Copyright 2016 James Marsh
Fly Fishing The North Fork of the White
The North Fork of the White River is one of the finest
trout streams in the state of Missouri as well as the
Ozark Mountains. It has a good population of
wild rainbow trout and trophy size brown trout.
Stocking of the rainbow trout was stopped in 1964 and
the stream has since maintained a good population of
wild rainbows. The brown trout are still stocked but
only in part of the river. Both the rainbows and the
brown trout grow to huge sizes. Rainbows are taken
up to eighteen inches long and the brown trout
commonly reach sizes much larger than that.

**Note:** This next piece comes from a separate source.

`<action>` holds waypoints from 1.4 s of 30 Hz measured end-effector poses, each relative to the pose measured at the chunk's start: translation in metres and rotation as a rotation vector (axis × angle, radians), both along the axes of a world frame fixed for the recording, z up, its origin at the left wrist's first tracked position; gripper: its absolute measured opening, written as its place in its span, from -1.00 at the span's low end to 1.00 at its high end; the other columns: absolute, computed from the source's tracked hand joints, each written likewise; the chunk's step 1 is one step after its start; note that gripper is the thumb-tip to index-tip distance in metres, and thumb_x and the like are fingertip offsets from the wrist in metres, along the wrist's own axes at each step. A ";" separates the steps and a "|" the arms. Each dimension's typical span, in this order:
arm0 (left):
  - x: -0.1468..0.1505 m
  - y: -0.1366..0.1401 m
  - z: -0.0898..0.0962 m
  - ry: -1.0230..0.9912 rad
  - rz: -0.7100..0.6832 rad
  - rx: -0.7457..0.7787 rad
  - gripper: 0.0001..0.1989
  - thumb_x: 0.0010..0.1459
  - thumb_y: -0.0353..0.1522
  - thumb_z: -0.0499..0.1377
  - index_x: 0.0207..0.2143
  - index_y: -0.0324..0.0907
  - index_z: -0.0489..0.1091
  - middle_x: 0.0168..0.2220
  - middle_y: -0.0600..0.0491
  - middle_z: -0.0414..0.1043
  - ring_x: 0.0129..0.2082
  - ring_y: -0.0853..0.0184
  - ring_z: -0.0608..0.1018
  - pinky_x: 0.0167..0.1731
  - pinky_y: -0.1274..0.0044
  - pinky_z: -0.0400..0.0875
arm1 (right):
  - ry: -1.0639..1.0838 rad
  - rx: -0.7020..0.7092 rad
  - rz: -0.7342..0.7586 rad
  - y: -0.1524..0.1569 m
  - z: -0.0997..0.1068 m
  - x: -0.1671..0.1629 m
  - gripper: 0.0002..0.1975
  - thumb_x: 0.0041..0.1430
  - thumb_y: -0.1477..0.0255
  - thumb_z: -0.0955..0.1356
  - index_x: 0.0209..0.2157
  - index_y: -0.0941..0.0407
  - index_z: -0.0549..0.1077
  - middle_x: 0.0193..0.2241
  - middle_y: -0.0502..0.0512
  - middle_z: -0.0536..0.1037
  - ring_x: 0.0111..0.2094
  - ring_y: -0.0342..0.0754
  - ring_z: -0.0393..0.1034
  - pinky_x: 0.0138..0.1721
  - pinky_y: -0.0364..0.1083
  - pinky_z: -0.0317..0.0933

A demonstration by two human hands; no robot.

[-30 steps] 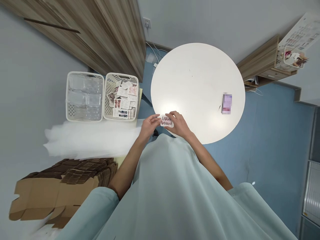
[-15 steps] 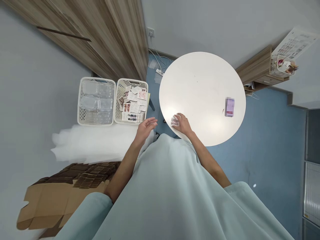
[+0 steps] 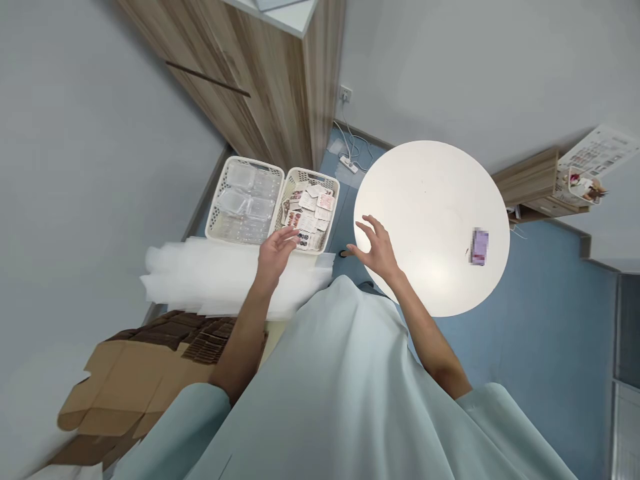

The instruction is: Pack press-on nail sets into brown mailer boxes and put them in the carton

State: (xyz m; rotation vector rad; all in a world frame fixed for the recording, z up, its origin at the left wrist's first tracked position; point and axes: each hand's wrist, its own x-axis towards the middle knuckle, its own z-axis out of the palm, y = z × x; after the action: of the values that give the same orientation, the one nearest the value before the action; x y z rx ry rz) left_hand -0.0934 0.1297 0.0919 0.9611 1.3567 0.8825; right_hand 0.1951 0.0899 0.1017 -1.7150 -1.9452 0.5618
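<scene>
My left hand [image 3: 275, 255] hangs at the front edge of a white basket [image 3: 336, 212] of small printed packs, fingers stretched out and loosely apart, with nothing visible in it. Just past its fingertips lies a pack with dark oval pieces [image 3: 303, 239] that look like press-on nails; a pack with orange-brown ones [image 3: 294, 219] lies behind it. My right hand [image 3: 379, 250] is over the near left rim of a round white table [image 3: 425, 200]. Its thumb and fingers are spread wide, with nothing seen between them.
A second white basket [image 3: 214, 212] holds clear plastic boxes [image 3: 245, 203]. White foam sheets [image 3: 200, 277] and folded brown cardboard boxes [image 3: 130, 377] lie at left. A blurred purple object [image 3: 480, 247] is on the table. A power strip [image 3: 349, 164] with cables lies on the floor.
My right hand has opened and lifted from the small nail pack at the table edge; that pack no longer shows. My left hand has moved left, nearer the baskets. The view has shifted.
</scene>
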 end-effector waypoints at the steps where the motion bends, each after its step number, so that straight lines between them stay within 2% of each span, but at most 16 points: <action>1: -0.011 0.007 -0.002 0.057 0.024 0.036 -0.42 0.13 -0.10 0.36 0.12 -0.20 0.46 0.16 -0.23 0.54 0.17 0.07 0.58 0.21 0.25 0.44 | 0.008 -0.001 0.015 0.003 0.005 -0.007 -0.38 0.40 0.06 0.39 0.38 -0.06 0.31 0.40 0.29 0.29 0.47 0.32 0.08 0.38 0.40 0.13; 6: -0.065 0.054 -0.021 0.483 0.105 0.166 -0.46 0.23 -0.20 0.26 0.21 -0.22 0.39 0.27 -0.24 0.41 0.24 0.05 0.50 0.23 0.28 0.40 | 0.032 -0.002 0.097 0.013 0.020 -0.038 -0.38 0.39 0.03 0.38 0.38 -0.07 0.32 0.41 0.26 0.29 0.48 0.34 0.07 0.40 0.41 0.11; 10: -0.091 0.096 -0.041 0.733 0.072 0.239 -0.43 0.22 -0.25 0.27 0.24 -0.25 0.36 0.26 -0.27 0.37 0.33 -0.07 0.36 0.37 0.14 0.20 | 0.018 0.010 0.147 0.014 0.024 -0.053 -0.40 0.40 0.03 0.38 0.35 -0.06 0.35 0.39 0.26 0.33 0.48 0.32 0.07 0.40 0.40 0.11; 14: -0.087 0.118 -0.054 0.780 -0.057 0.280 -0.38 0.17 -0.23 0.30 0.23 -0.31 0.36 0.25 -0.32 0.35 0.32 -0.14 0.30 0.38 0.10 0.10 | 0.003 0.014 0.161 0.010 0.027 -0.058 -0.45 0.41 0.08 0.38 0.32 -0.03 0.39 0.38 0.26 0.36 0.48 0.30 0.09 0.40 0.37 0.13; 18: -0.070 0.118 -0.063 0.837 -0.185 0.225 -0.30 0.08 -0.24 0.35 0.23 -0.35 0.36 0.25 -0.36 0.34 0.30 -0.22 0.28 0.34 0.06 0.11 | 0.008 0.019 0.143 0.003 0.028 -0.054 -0.47 0.41 0.10 0.39 0.31 -0.02 0.40 0.36 0.28 0.38 0.47 0.30 0.11 0.39 0.36 0.14; 21: -0.063 0.114 -0.068 0.883 -0.226 0.162 -0.33 0.08 -0.28 0.35 0.22 -0.35 0.36 0.26 -0.38 0.32 0.30 -0.22 0.29 0.32 0.06 0.14 | -0.008 0.016 0.114 -0.004 0.027 -0.051 -0.48 0.41 0.10 0.39 0.30 -0.03 0.41 0.36 0.27 0.38 0.46 0.29 0.13 0.38 0.36 0.15; 24: -0.062 0.114 -0.072 0.853 -0.204 0.138 -0.37 0.07 -0.31 0.37 0.17 -0.35 0.37 0.26 -0.38 0.31 0.30 -0.20 0.30 0.32 0.07 0.14 | -0.014 0.015 0.093 -0.011 0.026 -0.047 -0.49 0.41 0.10 0.39 0.29 -0.03 0.42 0.36 0.27 0.39 0.46 0.28 0.14 0.38 0.36 0.16; 29: -0.063 0.117 -0.073 0.752 -0.133 0.101 -0.44 0.10 -0.27 0.42 0.10 -0.28 0.40 0.21 -0.23 0.33 0.25 -0.10 0.36 0.32 0.18 0.14 | -0.023 0.029 0.091 -0.021 0.024 -0.044 -0.51 0.43 0.13 0.38 0.30 -0.02 0.42 0.36 0.27 0.39 0.46 0.25 0.15 0.38 0.32 0.19; 33: -0.062 0.115 -0.068 0.774 -0.066 0.094 -0.34 0.05 -0.33 0.45 0.17 -0.33 0.38 0.26 -0.28 0.24 0.28 -0.14 0.35 0.33 0.22 0.14 | -0.026 0.058 0.096 -0.026 0.022 -0.042 -0.51 0.44 0.15 0.38 0.30 0.00 0.40 0.35 0.28 0.40 0.45 0.25 0.17 0.37 0.31 0.20; 37: -0.053 0.108 -0.054 0.736 0.011 0.132 -0.19 -0.01 -0.39 0.48 0.29 -0.27 0.33 0.29 -0.29 0.20 0.30 -0.12 0.36 0.35 0.22 0.19 | -0.025 0.078 0.074 -0.029 0.021 -0.038 -0.50 0.43 0.16 0.39 0.31 -0.02 0.39 0.34 0.27 0.40 0.45 0.25 0.18 0.36 0.31 0.22; 40: -0.031 0.096 -0.039 0.551 0.000 0.124 -0.05 -0.05 -0.36 0.52 0.38 -0.23 0.27 0.31 -0.27 0.24 0.24 -0.03 0.43 0.30 0.22 0.31 | -0.011 0.077 0.058 -0.029 0.023 -0.032 -0.47 0.41 0.16 0.41 0.33 -0.04 0.37 0.35 0.25 0.39 0.44 0.25 0.19 0.37 0.32 0.21; 42: -0.010 0.082 -0.029 0.320 -0.042 0.071 0.00 -0.08 -0.34 0.53 0.41 -0.17 0.24 0.31 -0.24 0.30 0.21 0.01 0.48 0.24 0.22 0.39 | 0.006 0.070 0.048 -0.029 0.024 -0.026 -0.42 0.40 0.16 0.42 0.36 -0.05 0.34 0.36 0.25 0.39 0.44 0.25 0.18 0.38 0.33 0.19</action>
State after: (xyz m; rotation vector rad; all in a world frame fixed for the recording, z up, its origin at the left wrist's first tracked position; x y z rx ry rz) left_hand -0.1037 0.2118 0.0624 1.2208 1.5760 0.7708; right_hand 0.1687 0.0611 0.1252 -1.6262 -1.9829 0.5085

This beautiful stream starts at Rainbow Spring, one of
the largest in the state of Missouri, and flows for over
twelve miles into Norfork Lake. Smaller springs along
the way add to the flow. The stream can be waded or
fished from a canoe or small raft type boat. There is
some private property along its course but under
Missouri law you are not trespassing when you are in
You can float the entire river in a day, but the best way
is to break it down into two separate floats. The
uppermost launch is located at Kelly Shoals. From
there you can drift down to Trout Lodge. From Trout
Lodge you can float down to Dawt. Both sections
provide a good day of fishing.
The area between Rainbow Springs and Blair Bridge is
referred to as the Missouri Wild Trout Management
Area. In 1998, the stocking of brown trout was stopped
in this almost six mile long part of the river. This has
allowed the rainbows in this part of the river to grow
faster and larger because they have more to eat.
Only flies and artificial lures can be used in the Wild
Trout Management Area. Approximately 75% of the
trout in this part of the river are wild rainbows. Anglers
are only allowed one trout, either brown or rainbow but
not both, over 18 inches per day.
From the Blair Bridge down to Norfolk Lake, the river
comes under the Missouri Special Trout Regulations.
This area is stocked with brown trout, but not rainbows.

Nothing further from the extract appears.